__Exercise brief__
Repeat only the lines from the one holding "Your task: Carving" down to the last line of the listing below, including both of those lines.

********************

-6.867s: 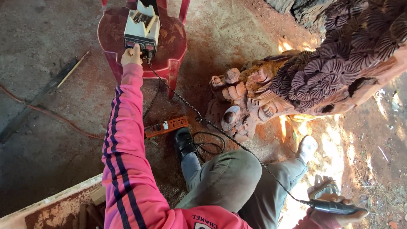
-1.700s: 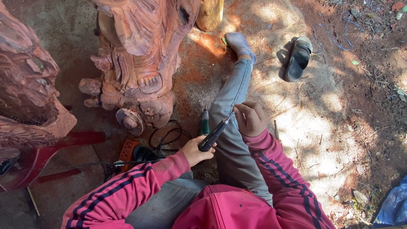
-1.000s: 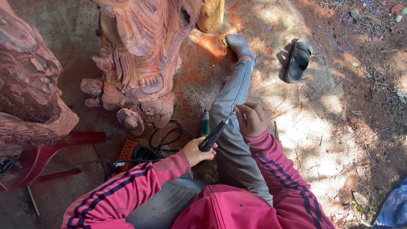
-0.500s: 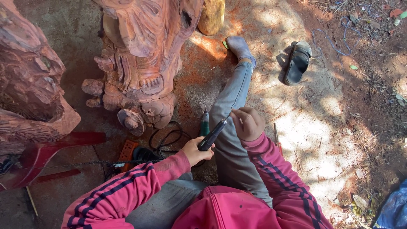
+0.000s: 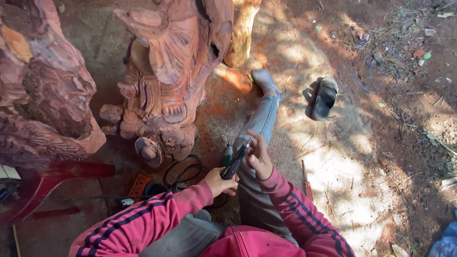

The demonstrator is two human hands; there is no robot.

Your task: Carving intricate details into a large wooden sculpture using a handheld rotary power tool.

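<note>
Nearest the camera, a red cap brim and two pink sleeves with dark stripes are seen, the arms reaching forward over grey trousers. The left hand [image 5: 220, 181] is wrapped closed around the lower body of a dark pen-shaped rotary tool [image 5: 234, 163], which is held tilted, its tip pointing up and to the right. The right hand [image 5: 259, 159] is set at the tool's upper end, fingers pinched narrow around the tip; how firmly that tip is gripped cannot be told. The tool is held over the person's thigh, just above the lap.

Just beyond the left hand, a small green-capped bottle [image 5: 227, 155] is seen upright on the ground, touching or just beside the leg. To its left a black cable [image 5: 183, 171] is coiled in loops, and an orange power strip [image 5: 139, 184] lies flat beside it. A red-handled screwdriver [image 5: 306, 182] lies on the dirt just right of the right sleeve. At the left edge, a red plastic stool leg [image 5: 71, 170] is seen.

Further out, the leg is stretched along the ground, ending in a grey-socked foot [image 5: 264, 81]. A dark sandal [image 5: 322, 98] lies apart to the right of it, in sunlight. Left of the leg, a reddish carved wooden statue [image 5: 166, 76] stands on orange sawdust, with a second carved mass [image 5: 43, 90] at the far left. No labels or signs can be made out.
</note>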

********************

__Your response__
Your task: Carving intricate details into a large wooden sculpture using a handheld rotary power tool.

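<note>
Nearest the camera, a red cap brim and two pink sleeves with dark stripes are seen, the arms reaching forward over grey trousers. The left hand [image 5: 220, 181] is wrapped closed around the lower body of a dark pen-shaped rotary tool [image 5: 234, 163], which is held tilted, its tip pointing up and to the right. The right hand [image 5: 259, 159] is set at the tool's upper end, fingers pinched narrow around the tip; how firmly that tip is gripped cannot be told. The tool is held over the person's thigh, just above the lap.

Just beyond the left hand, a small green-capped bottle [image 5: 227, 155] is seen upright on the ground, touching or just beside the leg. To its left a black cable [image 5: 183, 171] is coiled in loops, and an orange power strip [image 5: 139, 184] lies flat beside it. A red-handled screwdriver [image 5: 306, 182] lies on the dirt just right of the right sleeve. At the left edge, a red plastic stool leg [image 5: 71, 170] is seen.

Further out, the leg is stretched along the ground, ending in a grey-socked foot [image 5: 264, 81]. A dark sandal [image 5: 322, 98] lies apart to the right of it, in sunlight. Left of the leg, a reddish carved wooden statue [image 5: 166, 76] stands on orange sawdust, with a second carved mass [image 5: 43, 90] at the far left. No labels or signs can be made out.
</note>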

Nothing more will be written for this answer.